Saturday, April 14, 2018

North to Alaska, again

I feel different in Alaska. It's hard to explain and makes no rational sense, but I do. Returning nine years after I left, the time in between vanishes. In the humid, rainy air, my hair curls up. My skin drinks in the rain. I love Southeast Alaska so much.

Volcano! 
But I don't think I could live here again. As I ran down the same trails I used to run back then, I thought about how life is somewhat compressed on an island, even one this large. We used to backpack, but backpacking meant treacherous off trail travel, hours to a mile, and the threat of large bears always present. You can't just stroll along obliviously plotting a novel. Even running on trails near town, I was deeply aware of the brown bears. As I walked solo among the alders on a familiar trail, I thought uneasily that one could pop out of the bushes at any time.

Very windy at Heart Lake
If I lived here again, I would have to take to the water. Kayak camping is where it's at, not foot travel. It's still sometimes hard for me to believe that for seven years, I was a wilderness kayak ranger, traveling through remote bays and through the Gulf of Alaska. As my friend Helga and I hiked along this week, we shrugged as we tried to catch up with each other in the year since we had last been together. Nothing really came to mind as being epic. 

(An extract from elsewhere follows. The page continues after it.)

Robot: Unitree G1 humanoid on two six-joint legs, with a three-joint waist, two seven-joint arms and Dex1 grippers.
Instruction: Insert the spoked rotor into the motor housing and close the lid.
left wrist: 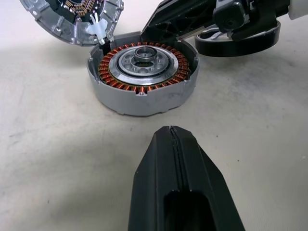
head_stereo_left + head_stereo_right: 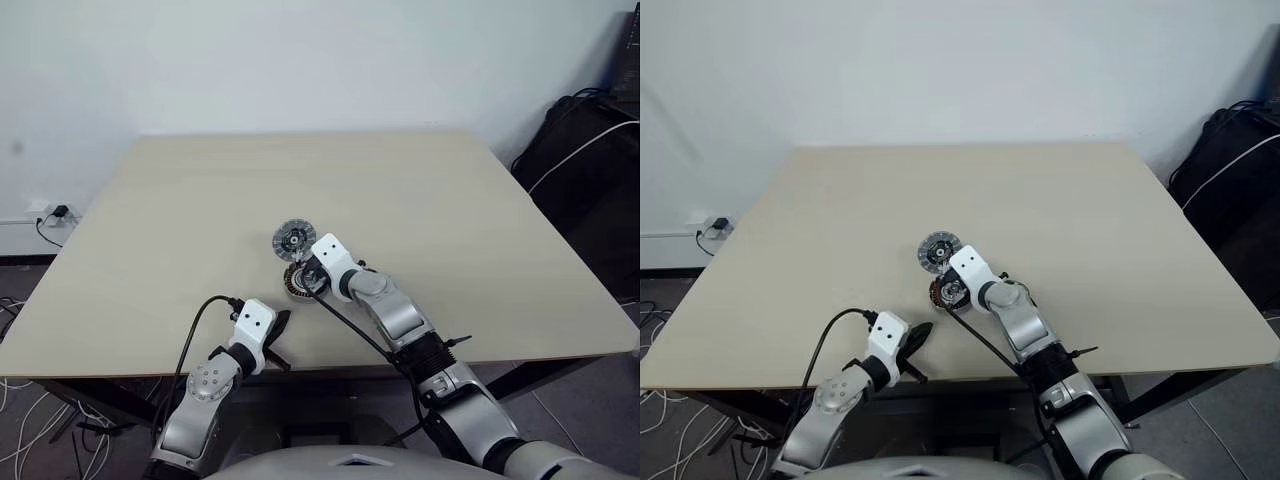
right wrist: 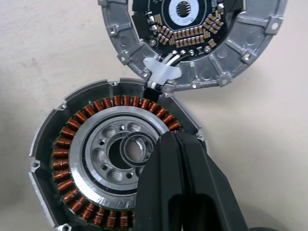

I caught myself feeling a little sad, nostalgic for the times that I flew in floatplanes, traveled around the Interior fighting fire. Was my life now....boring? Possibly, compared to back then. But there are tradeoffs to everything. It had all seemed so..normal. But it really was extraordinary.

The wilderness kayak trips, the landing on remote lakes with floatplanes, the dip of a paddle: I got to have that, even though it's over.


I was there for work, so many trails remained unhiked, friends unseen. I ran some of our old trails, marveling at how easy it is to run at sea level. Nine years have gone by so quickly. Two friends are gone from cancer. Others have split up or left. But a surprising amount of people remain: lifers. I wasn't one of them-I fled for the sun, and it's been a good choice, even though perhaps less exciting. I watched my friends gather up their rifles for gun practice at the rifle range. The guns are required: every work party that goes out has to have a rifle bearer. I don't miss the bears walking by my tent. I don't really miss that thin line between life and death. But the ocean: I miss the ocean.

A really interesting conglomeration of a house steps from the ocean. Also, a boat. Everyone has a boat.

In the end, it was good to go back home, where I have so much country to move around in. It's also good to have extraordinary times to look back on.

13 comments:

  1. I've said this before, but I always feel this way when I return to a place I've lived. It's like peeking into another life!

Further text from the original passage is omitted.